WHAT YOU ARE ASKED TO DO:
The listing below is to be reproduced in full, exactly as given.

(AVAILABLE DATA Opens)

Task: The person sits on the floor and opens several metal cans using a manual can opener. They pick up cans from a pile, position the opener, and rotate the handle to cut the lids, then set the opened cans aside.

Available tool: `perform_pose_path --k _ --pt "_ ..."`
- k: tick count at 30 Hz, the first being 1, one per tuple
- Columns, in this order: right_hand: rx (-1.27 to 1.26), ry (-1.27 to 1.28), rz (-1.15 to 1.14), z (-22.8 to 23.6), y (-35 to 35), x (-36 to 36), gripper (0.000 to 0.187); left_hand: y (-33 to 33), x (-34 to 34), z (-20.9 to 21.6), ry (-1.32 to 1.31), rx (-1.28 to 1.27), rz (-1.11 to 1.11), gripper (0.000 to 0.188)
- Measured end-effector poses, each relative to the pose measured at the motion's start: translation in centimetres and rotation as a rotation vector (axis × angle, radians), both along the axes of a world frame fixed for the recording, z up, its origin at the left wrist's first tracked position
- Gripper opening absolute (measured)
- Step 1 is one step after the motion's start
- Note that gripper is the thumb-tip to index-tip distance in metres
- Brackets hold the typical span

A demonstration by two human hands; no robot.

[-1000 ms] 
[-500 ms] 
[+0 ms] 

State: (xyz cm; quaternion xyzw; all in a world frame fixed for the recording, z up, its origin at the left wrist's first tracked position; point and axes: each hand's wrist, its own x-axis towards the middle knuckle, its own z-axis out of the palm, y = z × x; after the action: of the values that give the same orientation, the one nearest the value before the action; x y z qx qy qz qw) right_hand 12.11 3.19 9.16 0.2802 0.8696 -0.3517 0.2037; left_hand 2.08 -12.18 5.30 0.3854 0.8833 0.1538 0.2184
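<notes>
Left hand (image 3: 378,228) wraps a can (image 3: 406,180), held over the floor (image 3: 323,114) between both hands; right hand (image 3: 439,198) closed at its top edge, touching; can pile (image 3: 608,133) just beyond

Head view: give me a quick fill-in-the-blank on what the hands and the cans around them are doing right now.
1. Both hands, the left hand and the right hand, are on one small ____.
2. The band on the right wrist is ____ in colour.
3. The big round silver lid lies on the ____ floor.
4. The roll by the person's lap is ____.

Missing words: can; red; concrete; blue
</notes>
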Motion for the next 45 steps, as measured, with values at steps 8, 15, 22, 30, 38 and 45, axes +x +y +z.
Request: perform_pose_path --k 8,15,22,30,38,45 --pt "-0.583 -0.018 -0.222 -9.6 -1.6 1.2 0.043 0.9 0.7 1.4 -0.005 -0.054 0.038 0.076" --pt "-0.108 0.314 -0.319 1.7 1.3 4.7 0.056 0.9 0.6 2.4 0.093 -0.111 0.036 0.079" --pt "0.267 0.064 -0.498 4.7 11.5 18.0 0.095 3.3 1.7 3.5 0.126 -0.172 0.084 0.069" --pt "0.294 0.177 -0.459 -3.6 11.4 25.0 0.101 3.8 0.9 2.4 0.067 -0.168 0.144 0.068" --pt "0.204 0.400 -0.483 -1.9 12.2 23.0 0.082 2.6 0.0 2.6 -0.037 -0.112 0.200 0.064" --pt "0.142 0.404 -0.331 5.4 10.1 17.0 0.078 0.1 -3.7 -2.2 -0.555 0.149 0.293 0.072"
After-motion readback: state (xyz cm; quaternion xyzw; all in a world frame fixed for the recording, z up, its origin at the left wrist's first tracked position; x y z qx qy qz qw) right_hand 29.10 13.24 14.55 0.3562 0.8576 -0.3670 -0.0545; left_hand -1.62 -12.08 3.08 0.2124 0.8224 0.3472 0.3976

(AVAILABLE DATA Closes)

FINISHED TASK:
Task: The person sits on the floor and opens several metal cans using a manual can opener. They pick up cans from a pile, position the opener, and rotate the handle to cut the lids, then set the opened cans aside.

Available tool: `perform_pose_path --k _ --pt "_ ..."`
- k: tick count at 30 Hz, the first being 1, one per tuple
- Columns, in this order: right_hand: rx (-1.27 to 1.26), ry (-1.27 to 1.28), rz (-1.15 to 1.14), z (-22.8 to 23.6), y (-35 to 35), x (-36 to 36), gripper (0.000 to 0.187); left_hand: y (-33 to 33), x (-34 to 34), z (-20.9 to 21.6), ry (-1.32 to 1.31), rx (-1.28 to 1.27), rz (-1.11 to 1.11), gripper (0.000 to 0.188)
- Measured end-effector poses, each relative to the pose measured at the motion's start: translation in centimetres and rotation as a rotation vector (axis × angle, radians), both along the axes of a world frame fixed for the recording, z up, its origin at the left wrist's first tracked position
- Gripper opening absolute (measured)
- Step 1 is one step after the motion's start
- Note that gripper is the thumb-tip to index-tip distance in metres
- Brackets hold the typical span

A demonstration by two human hands; no robot.

[-1000 ms] 
[-500 ms] 
[+0 ms] 

State: (xyz cm; quaternion xyzw; all in a world frame fixed for the recording, z up, its origin at the left wrist's first tracked position; point and axes: each hand's wrist, its own x-axis towards the middle knuckle, its own z-axis out of the palm, y = z × x; after the action: of the values that give the same orientation, the one nearest the value before the action; x y z qx qy qz qw) right_hand 12.11 3.19 9.16 0.2802 0.8696 -0.3517 0.2037; left_hand 2.08 -12.18 5.30 0.3854 0.8833 0.1538 0.2184
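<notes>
Left hand (image 3: 378,228) wraps a can (image 3: 406,180), held over the floor (image 3: 323,114) between both hands; right hand (image 3: 439,198) closed at its top edge, touching; can pile (image 3: 608,133) just beyond

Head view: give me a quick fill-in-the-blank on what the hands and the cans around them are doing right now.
1. Both hands, the left hand and the right hand, are on one small ____.
2. The band on the right wrist is ____ in colour.
3. The big round silver lid lies on the ____ floor.
4. The roll by the person's lap is ____.

Missing words: can; red; concrete; blue
</notes>
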Motion for the next 45 steps, as measured, with values at steps 8, 15, 22, 30, 38 and 45, axes +x +y +z.
Request: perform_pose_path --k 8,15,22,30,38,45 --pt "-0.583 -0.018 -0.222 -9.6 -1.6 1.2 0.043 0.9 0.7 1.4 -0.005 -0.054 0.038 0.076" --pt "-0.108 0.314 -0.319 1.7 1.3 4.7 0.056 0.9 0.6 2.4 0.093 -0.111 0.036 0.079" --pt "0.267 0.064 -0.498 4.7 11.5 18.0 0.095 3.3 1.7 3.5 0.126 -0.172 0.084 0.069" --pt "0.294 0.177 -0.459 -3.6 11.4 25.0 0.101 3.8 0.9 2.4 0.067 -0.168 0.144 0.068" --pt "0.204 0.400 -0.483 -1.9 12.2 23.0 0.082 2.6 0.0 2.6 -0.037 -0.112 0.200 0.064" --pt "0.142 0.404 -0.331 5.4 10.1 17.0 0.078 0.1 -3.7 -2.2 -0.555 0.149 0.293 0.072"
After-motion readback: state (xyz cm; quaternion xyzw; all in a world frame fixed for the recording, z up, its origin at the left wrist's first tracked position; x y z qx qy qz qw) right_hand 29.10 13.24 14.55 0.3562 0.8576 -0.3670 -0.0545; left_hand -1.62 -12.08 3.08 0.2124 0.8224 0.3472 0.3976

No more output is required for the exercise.